« Un rire de jouissance souleva le bonheur des dames. Le chiffre courait. C’était le plus gros chiffre qu’une maison de nouveautés eût encore jamais atteint en un jour. »
Ce roman prophétique est une excellente fresque du commerce débridé et du consumérisme, « au bonheur des dames »raconte les transformations frénétiques qui ont fait du Paris de la fin du XIXe siècle la capitale mondiale de la mode. Cette histoire aurait été inspirée par l’aménagement des Grands Magasins du Louvre sur la Place du Palais-Royal à cette époque.
En toile de fond, Zola brosse un tableau vivant de la façon dont les affaires d’un grand magasin de luxe sont gérées quotidiennement dans le Paris du milieu des années 1800 et comment le plan d’expansion est mis en œuvre en tandem avec le développement ambitieux d’infrastructures massives de la ville.
Cependant, sous cet aspect glamour, il y a un fort courant qui pleure la disparition inévitable des petits propriétaires dont les commerces sont voués à disparaître. L’histoire donne également un aperçu réaliste de la vie de vendeur dans les grands magasins.
Le héros capitaliste du roman, Octave Mouret, crée un grand magasin géant qui dévore les boutiques poussiéreuses et démodées autour de lui. Ce génie des affaires qui transforme une modeste boutique de draperie en une entreprise de vente au détail extrêmement prospère, exploitant magistralement les désirs de ses clientes et ruinant les petits concurrents en cours de route. Parallèlement à l’histoire du triomphe commercial, c’est l’histoire d’amour entre Mouret et l’innocente Denise Baudu, qui vient travailler au bonheur des Dames. Elle assure le lien crucial entre Mouret et les trois groupes sociaux essentiels du roman : la clientèle féminine, les vendeurs du grand magasin et les commerçants du quartier.
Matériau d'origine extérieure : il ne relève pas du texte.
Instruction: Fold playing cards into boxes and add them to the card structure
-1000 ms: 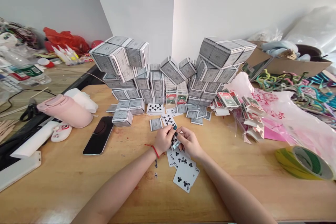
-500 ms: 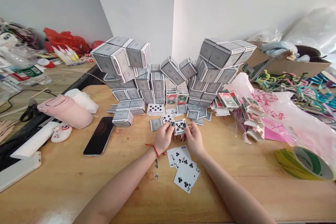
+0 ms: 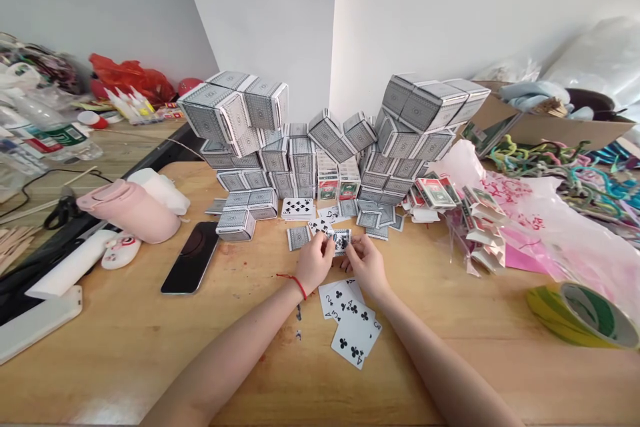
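Note:
My left hand and my right hand meet over the wooden table. Both pinch a small folded playing card held between them. The left wrist wears a red string. Just below the hands lies a fan of club cards, face up. More loose cards lie beyond the hands. Behind them rises a wall of cubes folded from grey-backed cards.
A black phone lies left of the hands, with a pink bottle and white items beyond. Card packs and a pink plastic bag sit to the right. A yellow tape roll lies at the far right.
Both hands have lifted the small card away from the fanned cards and moved it farther from me, toward the loose cards. The fingers have closed in around it.

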### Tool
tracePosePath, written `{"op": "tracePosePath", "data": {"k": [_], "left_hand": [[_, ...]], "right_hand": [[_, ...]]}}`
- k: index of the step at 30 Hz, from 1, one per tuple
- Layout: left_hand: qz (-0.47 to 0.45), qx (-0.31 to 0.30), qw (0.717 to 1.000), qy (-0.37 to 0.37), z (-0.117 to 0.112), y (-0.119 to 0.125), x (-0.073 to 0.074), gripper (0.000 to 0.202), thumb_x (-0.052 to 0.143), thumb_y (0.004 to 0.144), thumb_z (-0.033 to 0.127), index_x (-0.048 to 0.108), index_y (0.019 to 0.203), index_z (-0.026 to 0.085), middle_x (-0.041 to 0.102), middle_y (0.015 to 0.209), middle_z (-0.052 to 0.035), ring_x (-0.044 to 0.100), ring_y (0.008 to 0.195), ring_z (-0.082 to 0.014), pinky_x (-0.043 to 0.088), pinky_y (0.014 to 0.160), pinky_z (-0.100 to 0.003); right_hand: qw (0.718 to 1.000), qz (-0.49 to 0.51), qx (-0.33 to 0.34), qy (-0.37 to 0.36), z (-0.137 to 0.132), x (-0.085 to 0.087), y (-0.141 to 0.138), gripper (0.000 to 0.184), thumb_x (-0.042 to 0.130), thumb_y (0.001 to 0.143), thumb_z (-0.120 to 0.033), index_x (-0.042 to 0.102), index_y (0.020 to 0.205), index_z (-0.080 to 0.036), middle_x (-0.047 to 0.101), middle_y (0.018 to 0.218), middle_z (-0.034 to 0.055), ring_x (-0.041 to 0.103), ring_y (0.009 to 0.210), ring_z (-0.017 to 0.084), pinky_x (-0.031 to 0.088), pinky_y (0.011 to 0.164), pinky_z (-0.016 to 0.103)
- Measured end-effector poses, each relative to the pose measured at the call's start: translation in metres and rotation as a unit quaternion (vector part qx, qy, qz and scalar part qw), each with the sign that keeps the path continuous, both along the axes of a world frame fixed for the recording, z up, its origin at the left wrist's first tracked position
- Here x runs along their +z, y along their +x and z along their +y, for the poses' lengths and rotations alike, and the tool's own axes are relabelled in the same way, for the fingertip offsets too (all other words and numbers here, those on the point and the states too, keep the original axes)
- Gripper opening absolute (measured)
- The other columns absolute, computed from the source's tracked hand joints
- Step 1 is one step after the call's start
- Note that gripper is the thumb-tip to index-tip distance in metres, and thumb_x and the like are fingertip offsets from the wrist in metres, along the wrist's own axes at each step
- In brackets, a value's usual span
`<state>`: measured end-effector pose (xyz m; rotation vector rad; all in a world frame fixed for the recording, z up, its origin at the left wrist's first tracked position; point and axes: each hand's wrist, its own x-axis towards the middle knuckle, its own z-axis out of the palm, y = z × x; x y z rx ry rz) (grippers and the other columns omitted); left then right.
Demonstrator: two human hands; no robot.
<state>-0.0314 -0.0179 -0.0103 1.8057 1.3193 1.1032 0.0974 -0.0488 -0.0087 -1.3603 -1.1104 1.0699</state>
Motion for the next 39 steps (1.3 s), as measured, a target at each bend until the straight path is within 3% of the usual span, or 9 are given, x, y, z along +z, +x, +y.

« On commençait à sortir, le saccage des étoffes jonchait les comptoirs, l’or sonnait dans les caisses ; tandis que la clientèle, dépouillée, violée, s’en allait à moitié défaite, avec la volupté assouvie et la sourde honte d’un désir contenté au fond d’un hôtel louche. C’était lui qui les possédait de la sorte, qui les tenait à sa merci, par son entassement continu de marchandises, par sa baisse des prix et ses rendus, sa galanterie et sa réclame. Il avait conquis les mères elles-mêmes, il régnait sur toutes avec la brutalité d’un despote, dont le caprice ruinait des ménages. »
Zola fait un excellent travail en peignant une image d’un grand magasin moderne. Chaque chapitre a pour thème la capture de différents aspects du magasin ou de la vie des employés. Il savait comment ces nouveaux grands magasins, symboles de modernité fonctionnaient, du plus petit secteur jusqu’à la direction, il savait à quoi ressemblait la vie de leurs employés. Le bonheur des dames n’est pas seulement un décor dans ce roman, c’est le personnage principal, une force imparable, rendu avec une attention presque microscopique aux détails. Une excellente étude de la poursuite incessante de la suprématie commerciale.
« Au bonheur des dames » d’Émile Zola – Éditions Gallimard – collection Folio classique.